Question

I tried for fun to "improve" ASLR on my own x86 32-bit machine by modifying arch_align_stack() in process.c by increasing the second argument to modulo in:

if (!(current->personality & ADDR_NO_RANDOMIZE) && randomize_va_space)
    sp -= get_random_int() % 8192;
return sp & ~0xf;

However I quickly discovered that tampering too much with this causes a kernel panic; and I suspect it makes the system unstable even just tampering somewhat with it (it survives on sheer luck for some time, most likely?).

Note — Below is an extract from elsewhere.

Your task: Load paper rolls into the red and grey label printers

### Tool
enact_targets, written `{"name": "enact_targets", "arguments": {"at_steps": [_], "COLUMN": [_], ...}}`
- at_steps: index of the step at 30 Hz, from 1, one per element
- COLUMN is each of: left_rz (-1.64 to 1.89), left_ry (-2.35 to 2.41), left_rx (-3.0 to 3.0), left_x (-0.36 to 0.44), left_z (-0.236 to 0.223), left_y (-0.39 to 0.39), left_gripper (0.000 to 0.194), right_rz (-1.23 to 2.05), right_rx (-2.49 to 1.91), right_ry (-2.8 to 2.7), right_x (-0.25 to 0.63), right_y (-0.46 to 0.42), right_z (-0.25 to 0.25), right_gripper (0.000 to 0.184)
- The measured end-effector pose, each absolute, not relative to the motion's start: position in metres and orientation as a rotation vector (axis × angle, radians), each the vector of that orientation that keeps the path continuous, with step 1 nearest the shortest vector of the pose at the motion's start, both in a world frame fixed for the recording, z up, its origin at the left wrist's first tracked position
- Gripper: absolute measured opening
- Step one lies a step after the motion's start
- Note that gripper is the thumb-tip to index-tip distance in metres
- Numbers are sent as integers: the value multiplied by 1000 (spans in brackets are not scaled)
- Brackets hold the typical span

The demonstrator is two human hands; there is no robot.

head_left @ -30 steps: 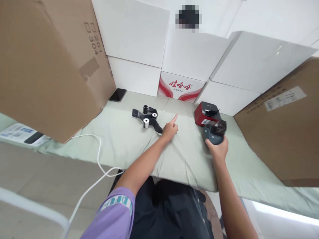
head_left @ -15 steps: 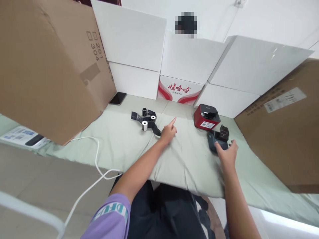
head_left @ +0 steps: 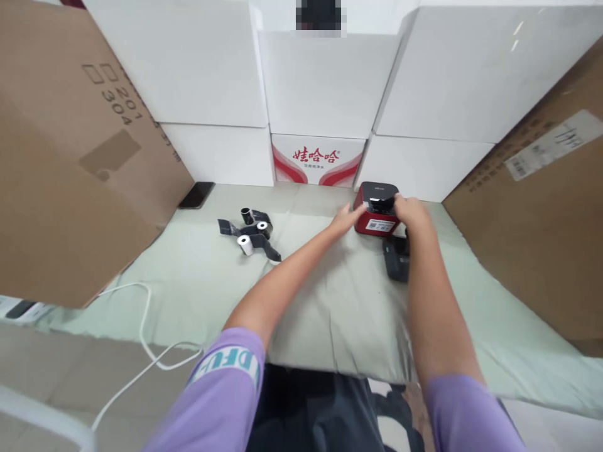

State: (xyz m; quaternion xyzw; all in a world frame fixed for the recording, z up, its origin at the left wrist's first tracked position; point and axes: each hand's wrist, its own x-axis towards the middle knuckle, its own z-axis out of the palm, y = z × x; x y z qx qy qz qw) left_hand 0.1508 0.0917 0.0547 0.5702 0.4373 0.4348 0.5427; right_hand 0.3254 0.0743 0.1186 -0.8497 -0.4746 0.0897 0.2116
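Observation:
A red box-shaped device with a black top point(head_left: 374, 225) sits toward the back right of the cloth-covered table, a white label on its front. My left hand point(head_left: 347, 221) reaches its left side, fingers stretched out and touching near the front edge, thumb apart. At its upper right edge, my right hand point(head_left: 414, 212) has its fingers bent over the rim; the fingertips are partly hidden. Just in front of it lies a dark handheld device point(head_left: 396, 258), partly covered by my right forearm. To the left, a white paper roll point(head_left: 245, 245) lies among black curled strips point(head_left: 265, 243) and small rolls.
A black phone point(head_left: 196, 195) lies at the back left. Large cardboard cartons point(head_left: 61, 188) stand on both sides, and white boxes point(head_left: 315, 81) wall off the back. A white cable point(head_left: 146, 314) crosses the front left edge. A person's head, blurred, shows behind the boxes.
My right hand has left the dark handheld device and moved up to the red device. My left hand has moved right from beside the black strips to the red device's left side. The view has shifted.

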Motion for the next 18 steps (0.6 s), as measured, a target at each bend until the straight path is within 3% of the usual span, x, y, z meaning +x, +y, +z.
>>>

This prompted me to ask a question about why this happens (original question at Why does the stack have to be page aligned?). Apparently this is because (as user "mpe" stated) the default stack size if 8 kiB, which is 8192 byte. So by extension increasing the stack size in the kernel, this argument (8192) should be possible to increase? It was also mentioned the location of the stack itself could be randomized.

Does Pax do this? If not, then why not?

How/where is the stack size specified in the kernel? Does this differ for 32-bit and 64-bit?

Is there any difference between 32-bit and 64-bit for this? Does 64-bit still use process.c for this stuff? I see that in process_64.c there is nothing that seems equivalent to this code.

Was it helpful?

Solution

Location of the stack is randomized even in vanilla kernel. Note that function load_elf_binary() invokes randomize_stack_top() which randomizes location of the stack. This function is the main part of Linux stack ASLR.

Good description of ASLR in Linux kernel can be found here. You probably will be interested mostly in section Stack Randomization.

Actually the main purpose of arch_align_stack() is to improve cache performance on CPU with HyperThreading or similar technologies. Moreover the value 8129 was not chosen because of stack size (kernel stack size is indeed 8K but this function is randomizing user stack address) but because of Intel recommendations. See this and this.

THREAD_SIZE specifies kernel stack size, it is 8K for both x86-32 and x86-64 as described here. User stack size is not fixed as the stack may grow unless it is limited by user.

arch/x86/kernel/process.c contains code common for both 32-bit and 64-bit. That's why there is no equivalent code in arch/x86/kernel/process_64.c (or arch/x86/kernel/process_32.c).